Whenever I am feeling lazy Dear Sir says to me, "You're so lazy, Rach. 'Just clean around me!'"
It is crazy to see the way people live. Sometimes I had no idea why some people had their house cleaned. The worst ones were almost the ones where you had nothing to do. It pretty much stinks when you have to "dust" furniture that has already been dusted probably an hour before you stepped in, or vacuum carpet that clearly already has lines in it from the vacuum going over it perhaps the night before.
Offices have always been a "class" sort of struggle. I mean, if you are cleaning while the office workers are there, they treat you like crap. I remember cleaning some pharmaceutical office and they had a lot of tile floors. This lady refused to move and stood there on the phone glaring at us while we were on our hands and knees moping around her. Yes, she would lift this foot and that foot and we would cover the whole space. Ridiculous. The most ridiculous thing is that the time they gave us to come in and clean was the time we were there.
One house in particular annoyed me because the guy (who was a haughty Professor not from this country) would leave notes on the counter stating our "priorities". Apparently one morning when we got in there someone had broken a ton of glass in the kitchen and never bothered to clean it up themselves. You guessed it, the priority on the list was "broken glass in kitchen."

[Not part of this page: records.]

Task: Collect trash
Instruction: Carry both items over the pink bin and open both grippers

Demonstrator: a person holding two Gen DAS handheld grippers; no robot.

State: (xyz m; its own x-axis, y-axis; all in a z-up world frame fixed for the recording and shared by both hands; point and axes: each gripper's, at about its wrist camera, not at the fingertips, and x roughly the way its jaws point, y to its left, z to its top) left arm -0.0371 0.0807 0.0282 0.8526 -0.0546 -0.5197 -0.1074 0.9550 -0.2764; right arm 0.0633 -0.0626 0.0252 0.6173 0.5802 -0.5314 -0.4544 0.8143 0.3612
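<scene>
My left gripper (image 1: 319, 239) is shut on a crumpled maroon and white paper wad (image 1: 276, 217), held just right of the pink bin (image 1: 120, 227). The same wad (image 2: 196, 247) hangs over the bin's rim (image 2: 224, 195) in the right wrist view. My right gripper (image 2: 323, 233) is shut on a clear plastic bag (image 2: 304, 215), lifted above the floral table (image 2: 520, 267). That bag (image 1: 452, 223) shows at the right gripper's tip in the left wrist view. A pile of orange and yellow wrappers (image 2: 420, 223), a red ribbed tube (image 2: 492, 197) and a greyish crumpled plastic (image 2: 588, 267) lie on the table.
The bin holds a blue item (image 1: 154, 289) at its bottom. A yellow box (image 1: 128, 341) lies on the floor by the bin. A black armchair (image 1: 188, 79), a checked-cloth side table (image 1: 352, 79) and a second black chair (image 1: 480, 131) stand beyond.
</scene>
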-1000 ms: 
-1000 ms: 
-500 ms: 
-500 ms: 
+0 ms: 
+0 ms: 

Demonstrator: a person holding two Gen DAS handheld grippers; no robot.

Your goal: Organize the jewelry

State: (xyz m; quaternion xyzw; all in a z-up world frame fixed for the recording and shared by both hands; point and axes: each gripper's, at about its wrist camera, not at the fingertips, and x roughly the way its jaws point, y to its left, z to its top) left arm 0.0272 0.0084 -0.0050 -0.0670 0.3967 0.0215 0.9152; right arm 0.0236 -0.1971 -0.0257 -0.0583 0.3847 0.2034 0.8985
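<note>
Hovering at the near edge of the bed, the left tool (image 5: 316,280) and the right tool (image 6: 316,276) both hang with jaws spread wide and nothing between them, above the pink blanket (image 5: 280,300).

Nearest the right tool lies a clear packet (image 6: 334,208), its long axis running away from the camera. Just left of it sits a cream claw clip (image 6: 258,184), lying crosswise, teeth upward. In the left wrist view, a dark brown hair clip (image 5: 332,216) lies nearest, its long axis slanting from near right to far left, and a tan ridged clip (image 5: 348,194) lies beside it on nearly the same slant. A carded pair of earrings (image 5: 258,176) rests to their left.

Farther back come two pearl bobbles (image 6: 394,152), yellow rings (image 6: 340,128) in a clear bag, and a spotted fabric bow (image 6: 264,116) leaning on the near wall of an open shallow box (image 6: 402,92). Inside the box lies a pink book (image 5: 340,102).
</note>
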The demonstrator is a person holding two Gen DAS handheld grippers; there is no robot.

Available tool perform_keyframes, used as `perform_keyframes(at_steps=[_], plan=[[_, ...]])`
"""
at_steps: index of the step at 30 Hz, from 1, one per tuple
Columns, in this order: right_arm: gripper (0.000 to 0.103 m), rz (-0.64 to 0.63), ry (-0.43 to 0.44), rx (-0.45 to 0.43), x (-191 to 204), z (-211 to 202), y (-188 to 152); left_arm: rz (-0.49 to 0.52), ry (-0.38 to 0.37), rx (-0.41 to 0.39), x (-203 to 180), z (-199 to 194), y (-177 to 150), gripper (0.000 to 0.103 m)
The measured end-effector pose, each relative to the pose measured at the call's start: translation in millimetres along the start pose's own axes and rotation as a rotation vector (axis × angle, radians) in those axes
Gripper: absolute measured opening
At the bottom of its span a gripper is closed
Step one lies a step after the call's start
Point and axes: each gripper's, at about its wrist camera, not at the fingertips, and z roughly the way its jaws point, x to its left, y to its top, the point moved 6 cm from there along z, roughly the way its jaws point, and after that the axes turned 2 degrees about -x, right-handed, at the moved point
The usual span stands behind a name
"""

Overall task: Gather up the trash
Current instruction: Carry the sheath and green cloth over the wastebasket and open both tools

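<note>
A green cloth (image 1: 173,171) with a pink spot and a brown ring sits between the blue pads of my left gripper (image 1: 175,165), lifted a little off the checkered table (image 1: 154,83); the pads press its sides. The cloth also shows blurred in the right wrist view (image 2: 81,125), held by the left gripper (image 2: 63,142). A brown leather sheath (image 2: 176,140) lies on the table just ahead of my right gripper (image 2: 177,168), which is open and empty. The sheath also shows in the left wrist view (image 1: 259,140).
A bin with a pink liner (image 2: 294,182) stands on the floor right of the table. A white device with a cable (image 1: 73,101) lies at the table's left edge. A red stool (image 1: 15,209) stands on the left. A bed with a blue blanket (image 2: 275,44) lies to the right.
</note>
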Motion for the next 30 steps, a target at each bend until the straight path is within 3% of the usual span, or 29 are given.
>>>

I could always tell when someone just realized that the maid would be in that morning. You walk in the place and you see everything just strewn around like they don't care for the day---"hey, the maid'll be here and she'll take care of it!" The kitchen was alway a nightmare. Opened up coffee cans just knocked over (like they are in a hurry) and things spilled all over. The maid will get it.
I can go on forever. How about the "man stink house"? When I worked with Merry Maids, we had to be with a team member at all times and never clean a house by ourselves. This team member always knew what house was what and she kept me prepared for any surprises. "This is the man stink house," she would say. Immediately upon entering the house she would have her Febreeze cocked and loaded to shoot anything in her way. You walk in and it just reeks. She is wading through it like we are warding off mustard gas, it is so bad. We first decided to go into the "holy of holies" (aka--the master bedroom) to take the main stink head on. With one hand plugging her nose, and the other squirting Febreeze in all directions, she coached me through the room. I did not get a spray bottle of Febreeze, so I was not so equipped, but I just did what she said to get out of that sickness sooner.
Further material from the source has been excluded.